One, enterprises have too many decisions to make. Two, it’s difficult to find success with complex data integration. Those are the two main excuses I hear these days, as enterprises move to the cloud. Whatever the justification, the lack of attention to data integration is beginning to cause some real damage.
So, what went wrong? Enterprises have so much coming at them that they don’t think about every approach and technology that they need to think about. Security, management, monitoring, and governance are getting the attention they need, but data integration has fallen off the radar screen.
A byproduct of this behavior? More data silos. We all know that data silos are bad, but we seem to be building more data silos—not only on premises but in the public cloud.

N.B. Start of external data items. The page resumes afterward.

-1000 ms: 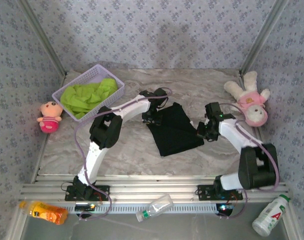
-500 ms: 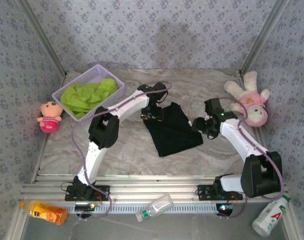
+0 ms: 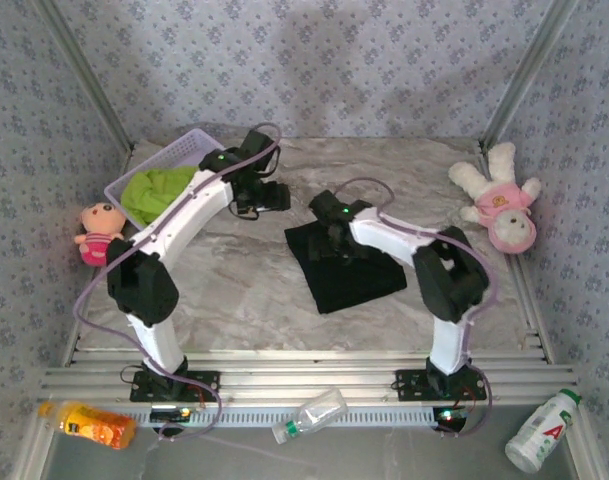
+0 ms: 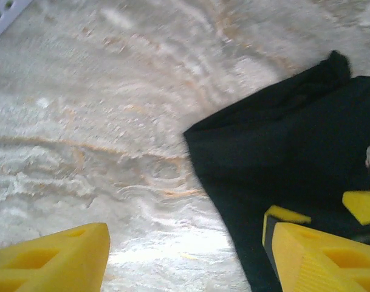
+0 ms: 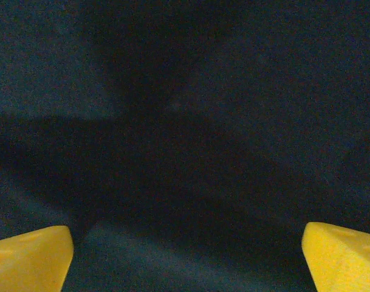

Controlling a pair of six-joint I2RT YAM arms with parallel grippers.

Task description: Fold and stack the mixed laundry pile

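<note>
Cloth of two colours makes up the laundry. The black T-shirt (image 3: pixel 344 280) lies folded into a flat, roughly square pad at the middle of the top view. It rests on the pale marbled bench (image 3: pixel 254 300), with its edges slanted against the bench's sides. In the left wrist view a small flap sticks out at its upper corner. The lime-green T-shirt (image 3: pixel 154 192) sits crumpled in the lavender basket (image 3: pixel 149 160) at upper left.

The right claw (image 5: pixel 185 255) hangs over the upper left part of the black T-shirt. Its yellow fingers are wide apart, gripping nothing, with dark cloth beneath them. The left claw (image 4: pixel 191 255) hovers above bare bench between the basket and the black T-shirt, its fingers likewise spread and holding nothing. In its wrist view the shirt's edge lies below the finger at lower right.

As for writing, the white bottle (image 3: pixel 539 430) at lower right bears a red letter A on its label. The orange bottle (image 3: pixel 89 425) at lower left and the clear bottle (image 3: pixel 309 415) at bottom centre carry labels too small to read.
</note>
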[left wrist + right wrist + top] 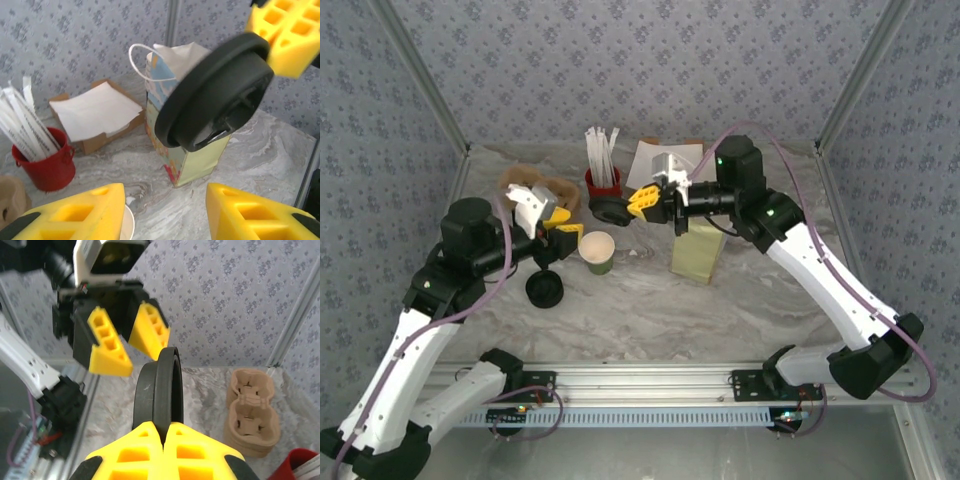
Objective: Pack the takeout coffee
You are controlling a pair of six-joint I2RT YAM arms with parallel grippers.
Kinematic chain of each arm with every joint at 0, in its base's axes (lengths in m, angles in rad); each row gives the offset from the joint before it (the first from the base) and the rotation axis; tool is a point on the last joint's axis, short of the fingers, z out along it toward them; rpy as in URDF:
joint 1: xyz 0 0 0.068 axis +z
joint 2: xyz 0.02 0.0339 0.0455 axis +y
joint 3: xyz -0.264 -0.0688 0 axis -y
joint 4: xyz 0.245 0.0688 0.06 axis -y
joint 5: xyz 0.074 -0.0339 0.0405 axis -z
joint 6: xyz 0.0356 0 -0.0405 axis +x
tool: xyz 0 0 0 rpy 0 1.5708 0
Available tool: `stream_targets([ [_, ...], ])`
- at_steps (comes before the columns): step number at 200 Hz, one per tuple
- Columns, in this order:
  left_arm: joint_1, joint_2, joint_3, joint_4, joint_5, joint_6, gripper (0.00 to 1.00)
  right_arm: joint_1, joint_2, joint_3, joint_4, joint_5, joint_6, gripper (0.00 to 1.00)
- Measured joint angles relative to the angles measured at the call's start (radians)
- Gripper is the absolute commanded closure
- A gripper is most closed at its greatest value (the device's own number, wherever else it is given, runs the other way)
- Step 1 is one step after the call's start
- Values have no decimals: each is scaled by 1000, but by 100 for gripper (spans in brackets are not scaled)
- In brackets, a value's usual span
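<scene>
Yellow right pincer [164,432] clamped on rim of round black plastic lid [162,385], disc held on edge. Below and leftward, upright on marbled worktop [720,310]: small green paper cup [597,252], mouth uncovered, just beside open, empty left pincer [165,200]; nearer left arm.

No writing, brand or number can be read anywhere. The paper bag [199,161] carries a colourful print on one face (blue, red and yellow patches, too blurred to make out as letters). The black lid [215,95] shows moulded ridges inside its rim, none legible as characters. The white sheets [95,107] in the cardboard tray [107,138] look blank.
</scene>
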Motion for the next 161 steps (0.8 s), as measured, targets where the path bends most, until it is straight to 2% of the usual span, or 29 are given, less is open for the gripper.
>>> stream_targets([
  [11, 12, -6, -24, 40, 37, 11, 38, -13, 0, 0, 21, -14, 68, 93],
  [21, 21, -7, -51, 86, 75, 22, 36, -21, 0, 0, 45, -26, 134, 93],
  [52, 55, -3, -125, 216, 198, -27, 43, -30, -7, -8, 136, -34, 331, 90],
  [98, 98, 34, -171, 460, 372, -234, 46, -51, -46, -74, 315, -9, 609, 91],
  [143, 98, 95, -170, 653, 464, -434, 57, -54, -51, -111, 431, 29, 767, 90],
  [161, 104, 119, -168, 704, 478, -509, 57, -56, -51, -118, 468, 42, 814, 90],
])
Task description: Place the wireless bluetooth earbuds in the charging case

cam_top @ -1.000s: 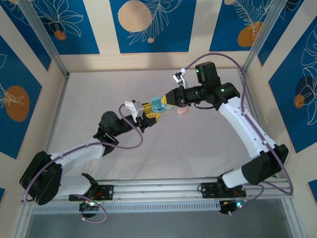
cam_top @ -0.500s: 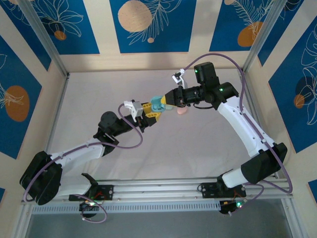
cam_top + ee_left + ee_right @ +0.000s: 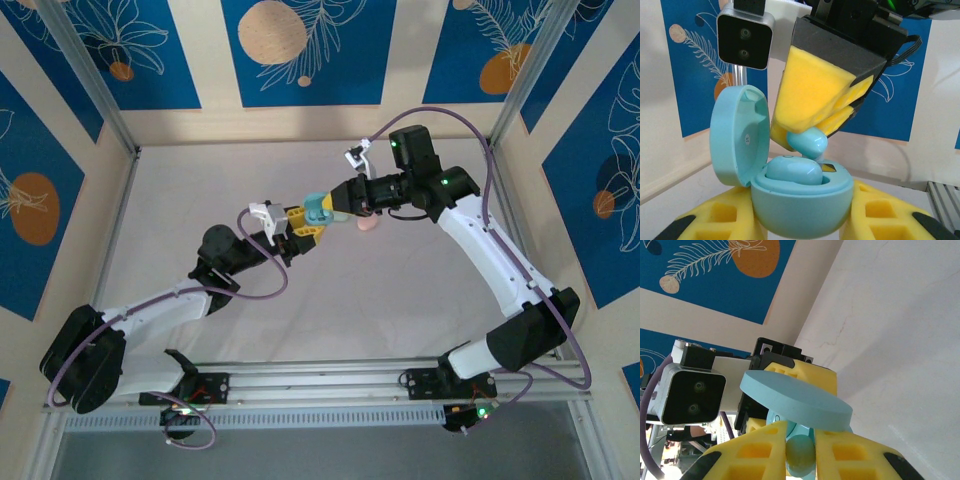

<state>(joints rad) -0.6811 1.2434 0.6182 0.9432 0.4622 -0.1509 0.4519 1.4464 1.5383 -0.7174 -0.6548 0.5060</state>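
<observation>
One earbud (image 3: 809,141) in right claw (image 3: 800,442); charging case (image 3: 800,205) lid's mark (image 3: 747,139) unreadable.

— What does the open charging case (image 3: 800,212) hide?
— Its rim covers the lower part of the seated earbud (image 3: 792,171). The pads (image 3: 810,95) of the right gripper (image 3: 810,136) cover the top of the held earbud (image 3: 809,142).
— And from the right wrist?
— The lid (image 3: 795,401) blocks the wells, and the bottom edge cuts that earbud off.
— Overhead?
— Both earbuds are too small to tell. A pink object (image 3: 367,226) is partly hidden.
</observation>
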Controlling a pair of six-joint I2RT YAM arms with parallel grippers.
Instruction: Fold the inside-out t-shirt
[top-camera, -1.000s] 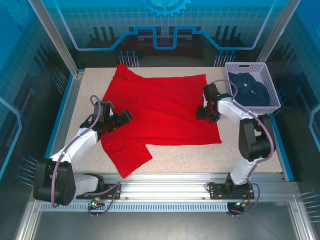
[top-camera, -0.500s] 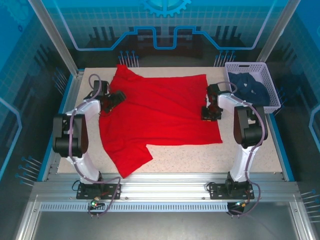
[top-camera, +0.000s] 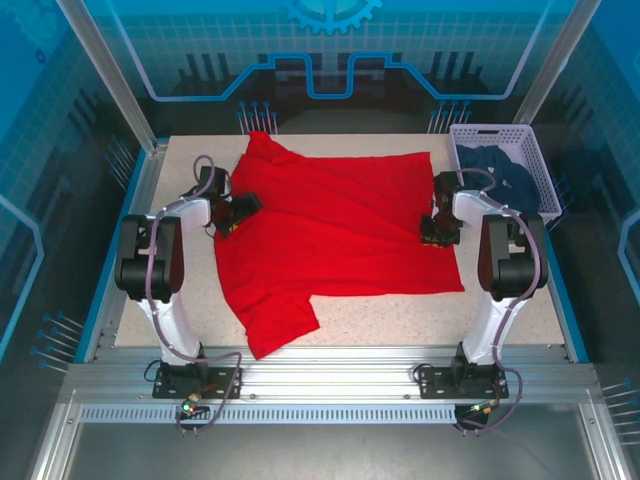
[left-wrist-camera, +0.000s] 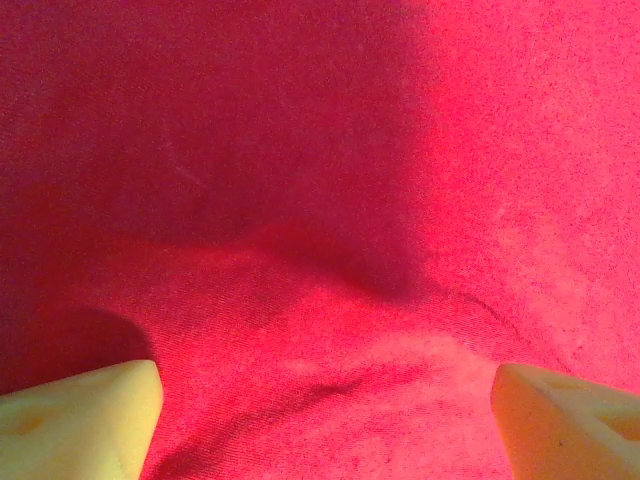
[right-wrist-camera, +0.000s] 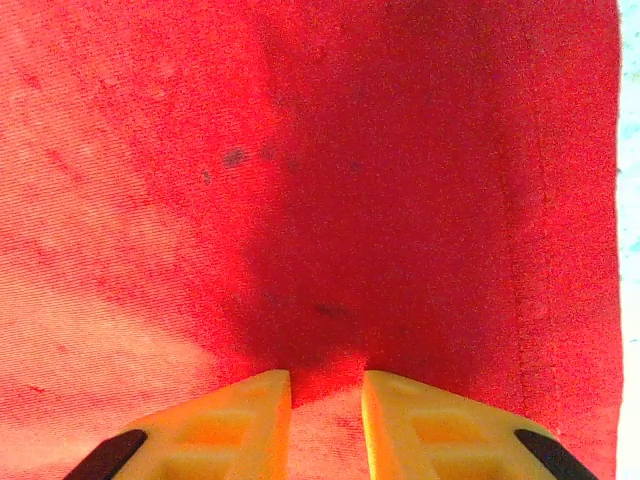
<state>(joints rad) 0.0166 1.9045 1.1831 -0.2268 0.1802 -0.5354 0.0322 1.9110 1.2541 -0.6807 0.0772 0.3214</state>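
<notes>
Pinching a narrow fold of red cloth, the right gripper (right-wrist-camera: 326, 385) is seen with its yellow fingers (right-wrist-camera: 235, 420) drawn almost together, and the slim gap between them is filled by the t-shirt (right-wrist-camera: 300, 180). A stitched hem is seen just right of these fingers, with a pale sliver of table (right-wrist-camera: 628, 250) beyond it. The left gripper (left-wrist-camera: 325, 375) is spread wide, its pale fingers (left-wrist-camera: 90, 415) set at the lower corners of the wrist view. Wrinkled cloth lies between them, but nothing is clamped.

From above, the t-shirt is seen spread plain red face up across the middle of the table, one sleeve pointing to the far left and one to the near left. The left gripper is set on its left part and the right gripper at its right edge. A white basket (top-camera: 490, 128) stands at the far right corner, just beside the t-shirt, and a navy garment (top-camera: 495, 180) is held in it. The weave, wrinkles and hem are given by the wrist views, the layout and basket by the top view.
</notes>
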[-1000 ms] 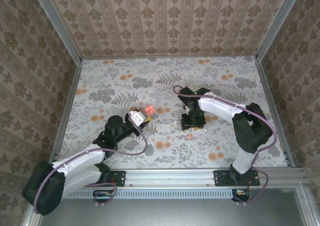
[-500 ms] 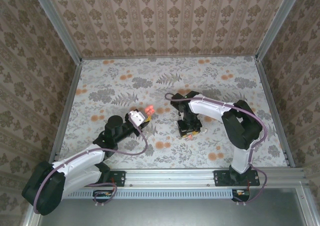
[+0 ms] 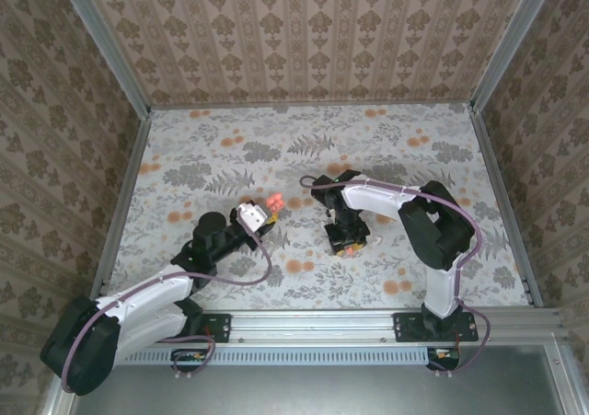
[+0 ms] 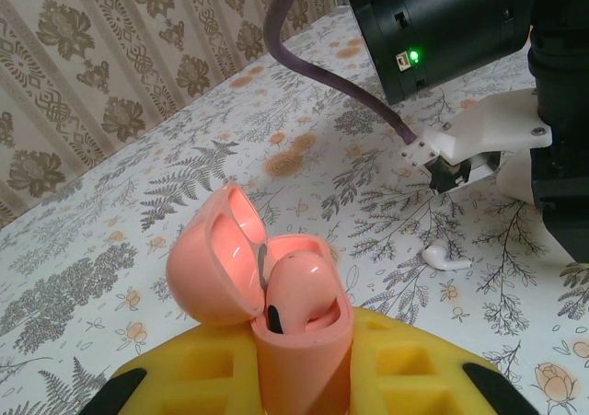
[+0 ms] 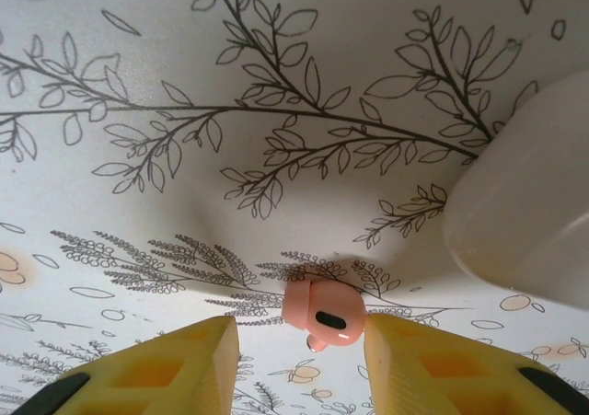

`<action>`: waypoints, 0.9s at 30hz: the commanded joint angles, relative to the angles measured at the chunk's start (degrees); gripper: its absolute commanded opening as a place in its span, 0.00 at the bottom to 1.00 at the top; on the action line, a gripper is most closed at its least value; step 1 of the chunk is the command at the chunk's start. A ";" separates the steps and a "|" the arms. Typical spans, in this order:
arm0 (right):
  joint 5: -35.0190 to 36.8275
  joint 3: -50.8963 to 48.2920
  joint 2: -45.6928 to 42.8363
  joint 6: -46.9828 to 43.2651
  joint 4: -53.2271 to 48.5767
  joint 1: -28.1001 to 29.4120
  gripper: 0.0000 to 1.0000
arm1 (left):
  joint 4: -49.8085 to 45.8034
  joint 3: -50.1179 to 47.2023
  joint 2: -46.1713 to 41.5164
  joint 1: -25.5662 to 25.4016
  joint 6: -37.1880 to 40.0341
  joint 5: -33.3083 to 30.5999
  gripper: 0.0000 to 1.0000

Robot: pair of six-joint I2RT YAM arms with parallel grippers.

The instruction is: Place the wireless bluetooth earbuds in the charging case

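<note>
My left gripper (image 4: 299, 389) is shut on a coral charging case (image 4: 304, 341), held upright with its lid (image 4: 207, 259) swung open. One coral earbud (image 4: 299, 282) sits in the case. In the top view the case (image 3: 273, 201) shows just past the left gripper (image 3: 259, 215). My right gripper (image 5: 299, 328) points down at the table, open. A second coral earbud (image 5: 322, 314) lies on the table between its yellow fingers (image 5: 198, 360), close against the right one. In the top view the right gripper (image 3: 347, 242) stands right of the case. A white earbud (image 4: 446, 257) lies near it.
A rounded white object (image 5: 529, 213), perhaps another case, sits on the table just right of the right gripper. The floral tablecloth (image 3: 230, 148) is walled by patterned panels (image 3: 313, 38) on three sides. The right arm's cable (image 4: 313, 61) hangs above the table.
The right gripper has shifted slightly left and toward the near edge, and its arm has folded in more. The left arm and the case have not moved.
</note>
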 commanded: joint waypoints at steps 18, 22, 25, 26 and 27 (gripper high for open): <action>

Data silos by themselves are not bad if they are integrated with other data silos. This means that as one silo is updated, the other silos are aware of the update and can immediately exchange information.
The idea is that you need a “single source of truth” for data, using an old Oracle phrase. A single record of a customer, inventory, sales, or other information you want to track.
But without a data integration strategy and technology, a single source of data truth is not possible. Systems become islands of automation unto themselves, and it doesn’t matter if they are in the public cloud or not.
The cloud makes many things better, but it makes data integration worse. Indeed, as you migrate applications and data to the cloud, as well as build new applications and databases, chances are you’re forgetting about data integration.
The result is a far-diminished value of the systems you use, because the data is redundant and out of sync. Enterprise IT should treat data as a single consistent resource that can span all systems and platforms, both cloud and noncloud. If you overlook this aspect, you won’t find the business value you’re seeking.